Residents stage Unitil protest
By Dan Magazu, email@example.com
SENTINEL & ENTERPRISE / BYRON SMITH
Linda Dube, left, and Muriel Healey, both of Fitchburg, brave the 30-degree weather to voice their opposition to Unitil across the street from Unitil headquarters on John Fitch Highway on Saturday.
FITCHBURG -- Lunenburg resident Lea McDonald still gets emotional when asked to recall the 12 days her family went without power following last December's ice storm.
"My husband is Mr. Christmas and we couldn't even put up a tree," McDonald said Saturday. "Talk about having your spirits broken. It was just awful."
McDonald and about 25 other residents braved freezing temperatures outside the offices of Unitil Corp. on John Fitch Highway in Fitchburg Saturday to protest the company's presence in the region on the one-year anniversary of last December's devastating ice storm.
"This is not just about the storm," said Lunenburg resident Cathy Clark, who organized the protest.
"People are fed up with paying enormous bills for poor service. We want to have a choice."
Lunenburg resident Mike Lazuka held signs during Saturday's protest along with his three children, Michaela, 12, Trinity, 9, and Noah, 7.
"We went two weeks without power," Lazuka said. "It was awful. But this is about more than the storm. This company charges absurd rates in an already economically depressed area. It hurts businesses and residents."
Michaela Lazuka said her family went through a difficult time during the power outages.
"It ruined Christmas," she said. "Our friends had to help us out."
Unitil has come under fire for its response to the storm, which left residents in Fitchburg, Lunenburg, Townsend, and Ashby without power for up to two weeks.
The state Department of Public Utilities issued a report last month chastising the company's performance and ordering them to undergo a management audit.
Gov.

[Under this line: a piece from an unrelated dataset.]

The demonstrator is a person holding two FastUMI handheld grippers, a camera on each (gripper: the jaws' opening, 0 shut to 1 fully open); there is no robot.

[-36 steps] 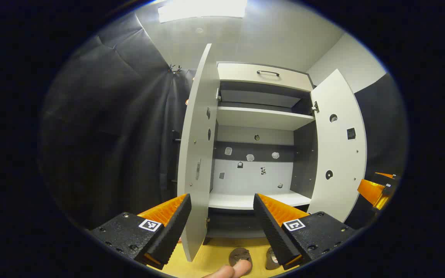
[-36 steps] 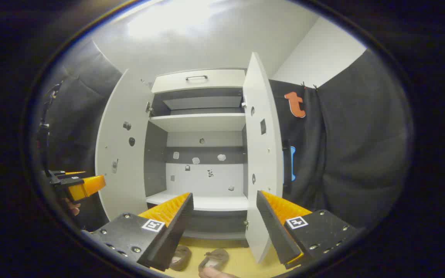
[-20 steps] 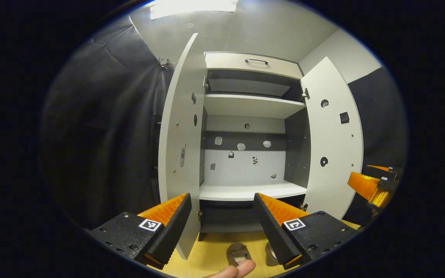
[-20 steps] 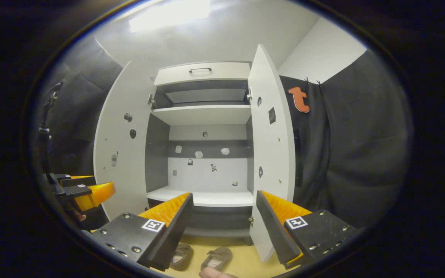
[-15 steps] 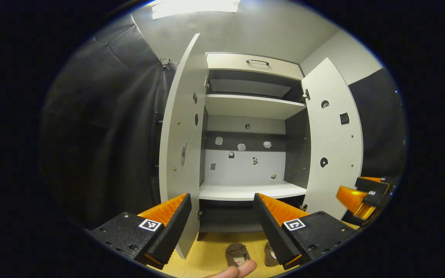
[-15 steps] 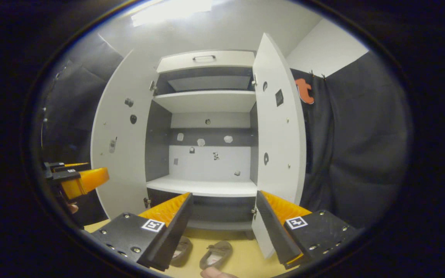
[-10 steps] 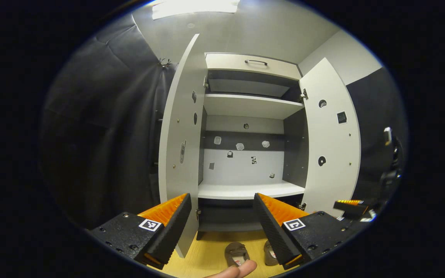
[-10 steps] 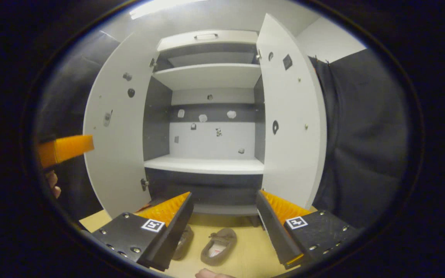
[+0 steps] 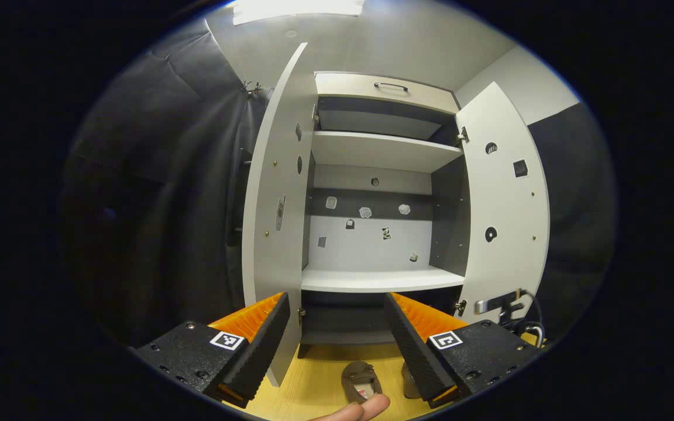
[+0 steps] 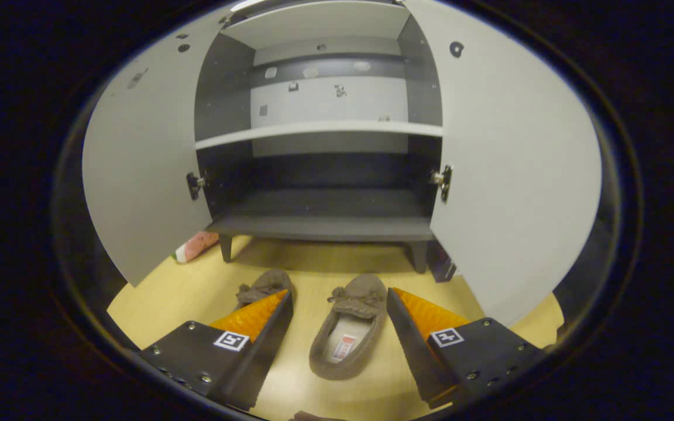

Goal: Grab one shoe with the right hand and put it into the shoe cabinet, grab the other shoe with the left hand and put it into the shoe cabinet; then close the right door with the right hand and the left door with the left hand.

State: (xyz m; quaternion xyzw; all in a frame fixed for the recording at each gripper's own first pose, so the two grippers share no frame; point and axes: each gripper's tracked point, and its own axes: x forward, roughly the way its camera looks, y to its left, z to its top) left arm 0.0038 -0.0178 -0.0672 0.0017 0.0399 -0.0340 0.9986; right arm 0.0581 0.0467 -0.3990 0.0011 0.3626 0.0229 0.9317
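Tipping downward, the right hand-held gripper (image 10: 340,327) is now hovering, fingers apart, over a brown suede slipper (image 10: 346,324) lying on the yellow floor (image 10: 155,292); its twin (image 10: 264,286) and the open white shoe cabinet (image 10: 325,225) are waiting. Left hand-held gripper (image 9: 337,336) is spread, empty.

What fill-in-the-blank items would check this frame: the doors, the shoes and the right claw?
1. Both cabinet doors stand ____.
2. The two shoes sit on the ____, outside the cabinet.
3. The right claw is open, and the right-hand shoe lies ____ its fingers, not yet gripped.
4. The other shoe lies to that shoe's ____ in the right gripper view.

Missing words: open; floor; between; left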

Deval Patrick also signed into law new legislation that increases the DPU's ability to sanction utility companies that don't adequately prepare for and respond to an emergency.

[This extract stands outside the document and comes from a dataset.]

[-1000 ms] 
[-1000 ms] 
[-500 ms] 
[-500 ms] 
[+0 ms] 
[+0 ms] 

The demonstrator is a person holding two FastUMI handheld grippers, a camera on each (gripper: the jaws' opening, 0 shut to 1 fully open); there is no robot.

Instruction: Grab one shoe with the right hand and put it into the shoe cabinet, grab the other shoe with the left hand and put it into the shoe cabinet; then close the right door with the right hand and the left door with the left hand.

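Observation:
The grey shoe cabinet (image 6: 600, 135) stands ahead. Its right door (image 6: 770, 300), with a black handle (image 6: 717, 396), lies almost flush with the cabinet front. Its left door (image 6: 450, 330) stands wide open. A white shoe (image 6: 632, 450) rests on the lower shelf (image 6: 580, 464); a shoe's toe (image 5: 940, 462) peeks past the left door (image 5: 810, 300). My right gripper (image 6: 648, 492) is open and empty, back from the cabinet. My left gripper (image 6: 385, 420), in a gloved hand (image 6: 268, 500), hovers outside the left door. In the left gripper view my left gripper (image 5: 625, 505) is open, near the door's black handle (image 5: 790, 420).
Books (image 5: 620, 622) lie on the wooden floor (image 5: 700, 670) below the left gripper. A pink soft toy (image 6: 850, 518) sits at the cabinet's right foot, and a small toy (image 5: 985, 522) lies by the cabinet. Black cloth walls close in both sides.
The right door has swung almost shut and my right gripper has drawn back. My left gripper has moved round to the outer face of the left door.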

Several residents who attended Saturday's protest held signs urging the passage of a bill that would make it more feasible for communities to form their own municipal utility.
Lexington resident Patrick Mehr, a member of the Massachusetts Alliance for Municipal Electric Choice, has been fighting for passage of the bill since 2001.
Mehr said Saturday that a recent study showed that residents in the town of Littleton, which operates its own municipal utility, pay about $101 dollars for every 1,000 kilowatt-hours of energy, while residents served by Unitil pay around $187.
"This company's rates are enormous and they are not using the money to invest in the infrastructure," Mehr said. "They're using it to pad their pockets."
Clark said residents are still feeling the effects of the ice storm.
"I think the anger and disappointment with this company has grown since the storm," she said.
Lunenburg resident Jennifer Rahaim said Saturday that her family went without power for 15 days following the ice storm.
"I've just about had it with Unitil and that's why I'm out here today," Rahaim said. "We need to do something to get rid of this company."
Fitchburg resident Joan Mullahy said people's problems with Unitil go beyond the ice storm.
"They've had the highest rates and lousy service for years and years," Mullahy said. "Then they stick it in our face by handing out big bonuses to their executives while we suffer. It's like dealing with an absentee landlord."
Dennis Herrick drove down from New Hampshire to join in on Saturday's protest. Herrick has been a fierce critic of the company in the Granite State, and made headlines in October when he paid to have two planes fly over Unitil headquarters towing two banners. One banner read: "Bend over Unitil," and the other read: "Time for a good old NH spanking."
"I decided to come down today to support my friends here in Fitchburg," Herrick said.
Fitchburg City Councilors Kevin Starr and Marcus DiNatale and State Rep. Stephen DiNatale, D-Fitchburg, attended Saturday's protest. Fitchburg Mayor Lisa Wong was also expected to stop by during the afternoon.
"Last year's storm created a terrible burden for a lot of people in this city, but it also brought out the best in so many and made me really proud to be from Fitchburg," Starr said. "I have more positive memories than negative ones."
Clark said she was hoping for a better turnout during the rally.
She said the freezing temperatures and high winds likely caused a lot of people to stay home.
Unitil officials marked Saturday's anniversary by holding an emergency preparedness event with the Lunenburg Fire Department, according to Spokesperson Carol Valianti.